Mr Sonko, Pumwani is a superb hospital
1 months ago, 22 Sep 11:32
After swallowing theatrics by Nairobi Governor Mike Sonko hook, line and sinker, let us revisit the Pumwani Maternity Hospital drama and put a finger on the pulse: calling out Sonko’s failed leadership for what it is.
Kenyans were fascinated by a group of professionals pouring out their hearts to their leadership, faulting hospital management for their woes and thinking that Sonko, a combat-clad leader, would combat their problems for a solution that will make them the envy of their counterparts.
Almost in the same breath, Kenyans were shocked by a supposed discovery of 12 newborn bodies ‘hidden’ at Pumwani under unclear circumstances. After shock, Kenyans were enraged, pointing fingers at the same professionals whose backs are almost broken for carrying the failures of an incompetent system.
The problems in health sector can be narrowed down to two major areas; first is in leadership and governance, second is health financing, which in the long run boils down to leadership and governance in the health system as a whole.
For Governor Sonko to show up and feign ignorance about the workings of a key health facility in his jurisdiction, is not only unfortunate, but also tragic for the poor Nairobians he represents.
Pumwani Maternity was built by the Lady Grigg Welfare League in 1926 in pre-colonial Kenya.
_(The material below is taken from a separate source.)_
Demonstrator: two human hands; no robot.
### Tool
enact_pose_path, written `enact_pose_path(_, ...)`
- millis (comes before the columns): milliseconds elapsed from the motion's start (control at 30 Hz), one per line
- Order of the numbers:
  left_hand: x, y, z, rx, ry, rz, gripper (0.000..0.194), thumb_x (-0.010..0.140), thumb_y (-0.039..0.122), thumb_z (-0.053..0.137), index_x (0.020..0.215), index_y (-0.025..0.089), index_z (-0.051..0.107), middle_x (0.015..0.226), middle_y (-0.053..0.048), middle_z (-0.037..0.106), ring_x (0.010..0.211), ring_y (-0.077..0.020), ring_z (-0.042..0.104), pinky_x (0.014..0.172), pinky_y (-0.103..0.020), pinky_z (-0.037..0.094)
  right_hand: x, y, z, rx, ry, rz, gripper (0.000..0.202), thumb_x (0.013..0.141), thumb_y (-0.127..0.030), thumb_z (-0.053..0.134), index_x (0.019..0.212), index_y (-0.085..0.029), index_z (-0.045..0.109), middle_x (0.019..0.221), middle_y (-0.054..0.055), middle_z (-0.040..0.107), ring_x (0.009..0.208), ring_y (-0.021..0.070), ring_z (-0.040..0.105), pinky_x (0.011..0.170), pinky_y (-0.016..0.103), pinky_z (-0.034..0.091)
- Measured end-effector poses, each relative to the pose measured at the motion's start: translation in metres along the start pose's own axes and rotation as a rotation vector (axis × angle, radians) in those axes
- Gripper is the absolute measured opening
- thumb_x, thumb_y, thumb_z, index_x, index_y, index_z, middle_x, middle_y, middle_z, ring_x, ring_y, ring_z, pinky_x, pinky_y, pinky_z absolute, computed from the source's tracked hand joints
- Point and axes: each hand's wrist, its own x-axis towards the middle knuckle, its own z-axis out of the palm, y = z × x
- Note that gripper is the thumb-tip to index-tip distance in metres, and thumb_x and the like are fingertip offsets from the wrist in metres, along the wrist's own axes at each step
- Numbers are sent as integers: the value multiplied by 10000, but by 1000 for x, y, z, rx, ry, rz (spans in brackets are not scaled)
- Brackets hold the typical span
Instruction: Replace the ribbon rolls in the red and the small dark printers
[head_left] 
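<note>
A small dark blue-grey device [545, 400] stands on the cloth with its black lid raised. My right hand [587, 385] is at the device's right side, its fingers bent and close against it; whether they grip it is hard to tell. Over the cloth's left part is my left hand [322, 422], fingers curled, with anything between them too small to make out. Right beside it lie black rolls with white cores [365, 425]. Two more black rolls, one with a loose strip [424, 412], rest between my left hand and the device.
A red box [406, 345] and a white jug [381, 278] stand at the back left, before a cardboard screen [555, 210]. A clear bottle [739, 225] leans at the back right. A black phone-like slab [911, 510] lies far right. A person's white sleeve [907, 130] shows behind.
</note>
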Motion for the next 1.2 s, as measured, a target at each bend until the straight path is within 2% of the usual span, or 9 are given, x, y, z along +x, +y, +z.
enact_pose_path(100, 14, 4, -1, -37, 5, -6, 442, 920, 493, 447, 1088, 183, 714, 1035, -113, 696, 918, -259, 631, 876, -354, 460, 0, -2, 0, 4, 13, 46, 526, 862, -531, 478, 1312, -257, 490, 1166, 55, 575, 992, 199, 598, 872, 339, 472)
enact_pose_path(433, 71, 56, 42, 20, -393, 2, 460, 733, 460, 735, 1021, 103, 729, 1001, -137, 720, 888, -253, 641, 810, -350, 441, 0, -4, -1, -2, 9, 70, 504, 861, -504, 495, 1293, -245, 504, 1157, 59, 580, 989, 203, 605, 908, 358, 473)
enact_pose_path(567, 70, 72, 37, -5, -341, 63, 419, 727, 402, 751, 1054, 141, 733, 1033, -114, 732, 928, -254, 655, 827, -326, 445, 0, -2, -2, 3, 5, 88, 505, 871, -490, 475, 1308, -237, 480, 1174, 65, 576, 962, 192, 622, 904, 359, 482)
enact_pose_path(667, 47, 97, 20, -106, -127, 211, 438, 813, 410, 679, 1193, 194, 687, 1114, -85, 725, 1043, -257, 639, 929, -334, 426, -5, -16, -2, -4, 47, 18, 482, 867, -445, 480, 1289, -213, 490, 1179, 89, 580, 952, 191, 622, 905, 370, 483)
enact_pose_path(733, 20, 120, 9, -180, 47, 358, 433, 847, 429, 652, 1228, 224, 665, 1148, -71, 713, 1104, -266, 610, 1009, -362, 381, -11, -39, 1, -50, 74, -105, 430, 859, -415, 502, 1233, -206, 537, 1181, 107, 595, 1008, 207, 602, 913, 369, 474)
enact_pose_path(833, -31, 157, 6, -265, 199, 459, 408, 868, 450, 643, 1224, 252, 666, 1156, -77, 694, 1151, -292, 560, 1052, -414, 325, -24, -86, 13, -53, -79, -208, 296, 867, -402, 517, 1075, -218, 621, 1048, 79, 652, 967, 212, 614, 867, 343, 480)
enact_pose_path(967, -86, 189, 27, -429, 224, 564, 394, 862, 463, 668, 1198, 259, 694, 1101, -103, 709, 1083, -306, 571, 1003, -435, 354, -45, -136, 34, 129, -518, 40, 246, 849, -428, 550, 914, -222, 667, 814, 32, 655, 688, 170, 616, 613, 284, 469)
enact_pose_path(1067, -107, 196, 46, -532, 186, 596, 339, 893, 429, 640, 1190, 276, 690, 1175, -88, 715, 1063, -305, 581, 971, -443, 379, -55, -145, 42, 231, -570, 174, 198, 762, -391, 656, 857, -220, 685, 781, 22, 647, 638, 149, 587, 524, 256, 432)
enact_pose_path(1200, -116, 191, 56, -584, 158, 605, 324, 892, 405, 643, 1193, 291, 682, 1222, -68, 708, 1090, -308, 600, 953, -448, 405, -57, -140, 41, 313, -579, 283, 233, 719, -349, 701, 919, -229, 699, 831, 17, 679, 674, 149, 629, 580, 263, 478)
Even over 50 years after Kenya’s independence in 1963, none of the governments before and now bothered to equip it with either a cold room or a mortuary, yet it’s the biggest maternity referral hospital in Kenya. Oversight? Your guess is as good as mine.
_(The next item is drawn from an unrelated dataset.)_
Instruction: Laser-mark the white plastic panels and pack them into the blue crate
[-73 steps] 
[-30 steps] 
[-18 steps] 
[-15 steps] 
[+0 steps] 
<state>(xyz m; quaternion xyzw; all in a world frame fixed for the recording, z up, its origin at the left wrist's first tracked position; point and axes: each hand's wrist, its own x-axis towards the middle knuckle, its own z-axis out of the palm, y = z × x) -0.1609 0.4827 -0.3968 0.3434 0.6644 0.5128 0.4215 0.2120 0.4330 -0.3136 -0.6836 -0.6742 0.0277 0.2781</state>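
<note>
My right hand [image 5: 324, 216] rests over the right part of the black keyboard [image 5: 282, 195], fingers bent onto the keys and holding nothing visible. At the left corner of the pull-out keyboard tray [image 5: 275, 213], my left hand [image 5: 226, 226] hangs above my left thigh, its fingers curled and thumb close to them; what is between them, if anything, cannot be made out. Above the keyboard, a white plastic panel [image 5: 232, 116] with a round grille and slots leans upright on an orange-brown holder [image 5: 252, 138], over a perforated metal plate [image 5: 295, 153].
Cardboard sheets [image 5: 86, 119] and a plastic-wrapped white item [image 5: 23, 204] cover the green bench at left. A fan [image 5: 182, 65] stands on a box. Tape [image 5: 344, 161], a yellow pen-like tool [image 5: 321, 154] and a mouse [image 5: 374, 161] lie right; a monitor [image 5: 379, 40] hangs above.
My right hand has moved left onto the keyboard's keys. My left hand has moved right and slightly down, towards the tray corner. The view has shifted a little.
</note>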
The hospital has a bed capacity of 150 baby cots and 10 incubators. Out of its three operating rooms, only two are functional. In 1969 when founding president Mzee Jomo Kenyatta officially opened it, Pumwani had 117 beds with a 50 bed unit for new-borns.
As Nairobi’s population soared, the bed capacity increased, but not many its facilities were upgraded and hence the recent revelation that it has no mortuary or cold room for proper handling of bodies. This was not news to hospital staff and the county, but to everyone else, it shook the airwaves.
Pumwani hospital sees not less than 1,000 mothers admitted into labour ward every month. An admission of 160 mothers was the lowest in July 2017, possibly due to the nurses’ strike. After that, admissions have peaked, to a high of 1779 in May 2018.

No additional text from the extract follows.